Not every hard thing deserves loyalty. Some situations are unhealthy.

But Stoicism would’ve helped me ask a different question:

“Is this hard because it’s wrong for me — or because it actually matters?”_

That one shift would’ve changed the trajectory of my life.

 

Time Isn’t a Warehouse Full of “Later”

At 20, time feels endless.

You stack future dreams neatly on the shelf:

– I’ll travel later.
– I’ll be honest later.
– I’ll fix that relationship later.
– I’ll start living differently later.

Later feels like a guarantee.

The Stoics refused to live with that delusion.

_Memento mori_ wasn’t a dark idea to them. It was clarity. Marcus Aurelius wrote, _”You could leave life right now.” _Not as a threat — but as a reminder:

**Stop postponing your real life.**

When I finally let that idea sink in, it didn’t make me anxious.It made me honest. Honest about the things I’d been avoiding. Honest about the dreams I kept postponing. Honest about the way I wanted to live.

If I had understood this at 20, I would have moved more boldly and said what needed to be said. Taken the risk. Started the project. Stopped waiting for a perfect moment that never existed.

Stoicism doesn’t say “nothing matters.” It says, **”Because time is limited, choose what matters.”**

 

The Only Thing You Truly Keep Is Who You’re Becoming

Over the years, I’ve witnessed careers evolve, titles fade, fortunes rise and fall, and reputations shift. When I was young, I knew intellectually that none of those things were permanent. But I still let them define my worth.

If the external scoreboard looked good, I felt valuable. If it didn’t, I felt lost.

The Stoics played a different game.

Their scoreboard was internal:

– Am I honest?
– Am I courageous?
– Am I aligned with my values?
– Am I becoming the kind of person I’d admire?

If I could talk to my 20-year-old self, I wouldn’t tell him to stop being ambitious. Ambition is fine.

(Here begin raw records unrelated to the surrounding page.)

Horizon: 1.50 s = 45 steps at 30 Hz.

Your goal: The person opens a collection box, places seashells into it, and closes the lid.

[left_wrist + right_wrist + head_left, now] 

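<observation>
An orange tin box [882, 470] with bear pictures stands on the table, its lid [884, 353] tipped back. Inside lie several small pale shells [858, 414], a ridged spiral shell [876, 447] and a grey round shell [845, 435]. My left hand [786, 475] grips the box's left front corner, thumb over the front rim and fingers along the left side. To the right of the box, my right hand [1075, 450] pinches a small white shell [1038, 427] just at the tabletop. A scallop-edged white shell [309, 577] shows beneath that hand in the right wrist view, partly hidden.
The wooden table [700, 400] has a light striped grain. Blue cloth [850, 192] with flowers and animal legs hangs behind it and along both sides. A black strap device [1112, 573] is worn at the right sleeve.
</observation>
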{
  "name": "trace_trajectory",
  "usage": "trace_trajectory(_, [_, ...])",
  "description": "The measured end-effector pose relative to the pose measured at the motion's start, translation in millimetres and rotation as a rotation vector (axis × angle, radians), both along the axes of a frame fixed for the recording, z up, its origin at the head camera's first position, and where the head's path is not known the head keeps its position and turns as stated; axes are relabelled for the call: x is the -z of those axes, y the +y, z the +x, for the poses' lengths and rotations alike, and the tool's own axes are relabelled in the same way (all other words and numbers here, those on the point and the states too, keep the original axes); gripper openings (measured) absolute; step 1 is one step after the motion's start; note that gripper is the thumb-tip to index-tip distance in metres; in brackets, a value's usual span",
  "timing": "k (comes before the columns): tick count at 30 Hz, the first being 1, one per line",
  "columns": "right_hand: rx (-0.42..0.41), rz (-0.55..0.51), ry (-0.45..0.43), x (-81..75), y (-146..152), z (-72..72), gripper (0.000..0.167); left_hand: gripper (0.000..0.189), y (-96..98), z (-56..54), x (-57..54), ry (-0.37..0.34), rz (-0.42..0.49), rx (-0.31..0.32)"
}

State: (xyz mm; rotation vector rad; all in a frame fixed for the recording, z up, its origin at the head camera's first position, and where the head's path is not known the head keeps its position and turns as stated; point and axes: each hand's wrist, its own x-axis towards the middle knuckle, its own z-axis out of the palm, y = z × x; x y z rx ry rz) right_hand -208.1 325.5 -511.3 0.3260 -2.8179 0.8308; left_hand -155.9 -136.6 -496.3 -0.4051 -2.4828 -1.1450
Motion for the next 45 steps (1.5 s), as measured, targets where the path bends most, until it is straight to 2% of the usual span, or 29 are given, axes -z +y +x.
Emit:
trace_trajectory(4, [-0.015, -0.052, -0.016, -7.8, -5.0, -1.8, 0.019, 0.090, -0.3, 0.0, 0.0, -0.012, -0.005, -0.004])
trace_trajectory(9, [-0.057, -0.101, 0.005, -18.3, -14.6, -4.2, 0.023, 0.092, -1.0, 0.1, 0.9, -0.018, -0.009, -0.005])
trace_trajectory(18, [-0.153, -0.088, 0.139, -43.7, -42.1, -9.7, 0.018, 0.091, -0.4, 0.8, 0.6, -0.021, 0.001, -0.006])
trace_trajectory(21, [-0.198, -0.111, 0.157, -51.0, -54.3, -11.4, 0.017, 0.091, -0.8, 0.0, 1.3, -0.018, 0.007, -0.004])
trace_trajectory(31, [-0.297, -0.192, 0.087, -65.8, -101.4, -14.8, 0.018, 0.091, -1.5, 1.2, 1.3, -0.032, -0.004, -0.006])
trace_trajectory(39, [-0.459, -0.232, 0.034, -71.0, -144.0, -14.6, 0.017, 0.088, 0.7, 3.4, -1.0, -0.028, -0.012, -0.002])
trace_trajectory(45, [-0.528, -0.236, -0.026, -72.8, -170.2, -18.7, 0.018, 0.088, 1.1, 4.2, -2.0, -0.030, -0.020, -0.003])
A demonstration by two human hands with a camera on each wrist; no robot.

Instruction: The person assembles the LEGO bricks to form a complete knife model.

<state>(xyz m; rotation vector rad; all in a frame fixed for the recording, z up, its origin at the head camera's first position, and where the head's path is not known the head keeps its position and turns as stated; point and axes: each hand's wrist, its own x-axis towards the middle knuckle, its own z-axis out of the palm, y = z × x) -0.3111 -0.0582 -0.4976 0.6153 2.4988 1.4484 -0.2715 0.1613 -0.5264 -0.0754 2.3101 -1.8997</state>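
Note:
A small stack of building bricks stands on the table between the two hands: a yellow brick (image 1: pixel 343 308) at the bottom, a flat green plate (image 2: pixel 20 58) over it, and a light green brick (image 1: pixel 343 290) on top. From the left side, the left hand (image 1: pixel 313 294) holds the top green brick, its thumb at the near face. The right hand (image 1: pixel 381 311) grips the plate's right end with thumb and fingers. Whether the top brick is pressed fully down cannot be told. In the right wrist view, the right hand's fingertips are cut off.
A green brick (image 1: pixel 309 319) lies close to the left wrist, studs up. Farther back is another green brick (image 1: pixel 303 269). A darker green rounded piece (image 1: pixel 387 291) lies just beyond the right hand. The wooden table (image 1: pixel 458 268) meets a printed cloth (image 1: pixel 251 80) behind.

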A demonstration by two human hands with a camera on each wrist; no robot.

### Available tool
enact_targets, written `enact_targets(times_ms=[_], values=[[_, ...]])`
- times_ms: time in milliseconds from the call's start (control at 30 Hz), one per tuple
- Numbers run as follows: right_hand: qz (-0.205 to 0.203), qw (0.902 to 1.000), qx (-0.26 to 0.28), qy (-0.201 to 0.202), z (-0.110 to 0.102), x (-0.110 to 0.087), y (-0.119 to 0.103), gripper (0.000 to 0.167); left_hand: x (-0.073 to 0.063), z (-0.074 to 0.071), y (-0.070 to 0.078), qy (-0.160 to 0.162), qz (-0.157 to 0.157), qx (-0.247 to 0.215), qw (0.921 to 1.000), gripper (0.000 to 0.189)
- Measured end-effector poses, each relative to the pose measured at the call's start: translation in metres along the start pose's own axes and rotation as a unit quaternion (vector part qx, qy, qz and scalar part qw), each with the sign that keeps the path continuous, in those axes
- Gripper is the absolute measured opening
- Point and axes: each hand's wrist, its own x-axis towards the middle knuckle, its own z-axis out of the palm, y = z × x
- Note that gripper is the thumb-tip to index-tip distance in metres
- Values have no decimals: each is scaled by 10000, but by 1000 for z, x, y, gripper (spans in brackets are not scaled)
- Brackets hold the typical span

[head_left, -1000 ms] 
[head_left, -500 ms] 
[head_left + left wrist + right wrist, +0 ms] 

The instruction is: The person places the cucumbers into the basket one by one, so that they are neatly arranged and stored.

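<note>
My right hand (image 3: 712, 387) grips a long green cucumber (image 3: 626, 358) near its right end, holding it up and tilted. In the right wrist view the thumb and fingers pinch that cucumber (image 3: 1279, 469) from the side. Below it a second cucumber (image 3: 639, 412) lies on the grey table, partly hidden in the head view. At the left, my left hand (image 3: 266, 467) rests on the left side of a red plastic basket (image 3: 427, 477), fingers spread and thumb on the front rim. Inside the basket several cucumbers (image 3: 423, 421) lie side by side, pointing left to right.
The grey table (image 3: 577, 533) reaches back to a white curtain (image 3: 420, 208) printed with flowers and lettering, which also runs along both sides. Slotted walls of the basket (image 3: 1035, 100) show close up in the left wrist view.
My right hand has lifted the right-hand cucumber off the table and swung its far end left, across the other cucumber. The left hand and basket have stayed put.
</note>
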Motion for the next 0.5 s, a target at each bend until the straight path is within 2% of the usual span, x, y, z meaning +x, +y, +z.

I’d tell him to build character with the same intensity he was building his résumé.

Because your résumé retires, your character doesn’t.

 

If You’re Young (or Young-at-Heart), Read This Carefully

Stoicism isn’t a quote you post on a good-looking background.

It’s a way of living:

– Let go of what you can’t control.
– Question the voice in your head.
– Stay with what matters, even when it’s hard.
– Spend your time like it’s a scarce resource — because it is.

Build a life that feels honest on the inside, not just impressive from the outside.

I wish I’d started earlier.

But that’s the beauty of Stoicism: You don’t need a different past to live differently now. You need this moment — this breath — and a quiet willingness to say:

“I can’t rewrite who I was at 20. But I can decide who I’m becoming today.”

And that decision, repeated gently and consistently, becomes the foundation of a wiser life.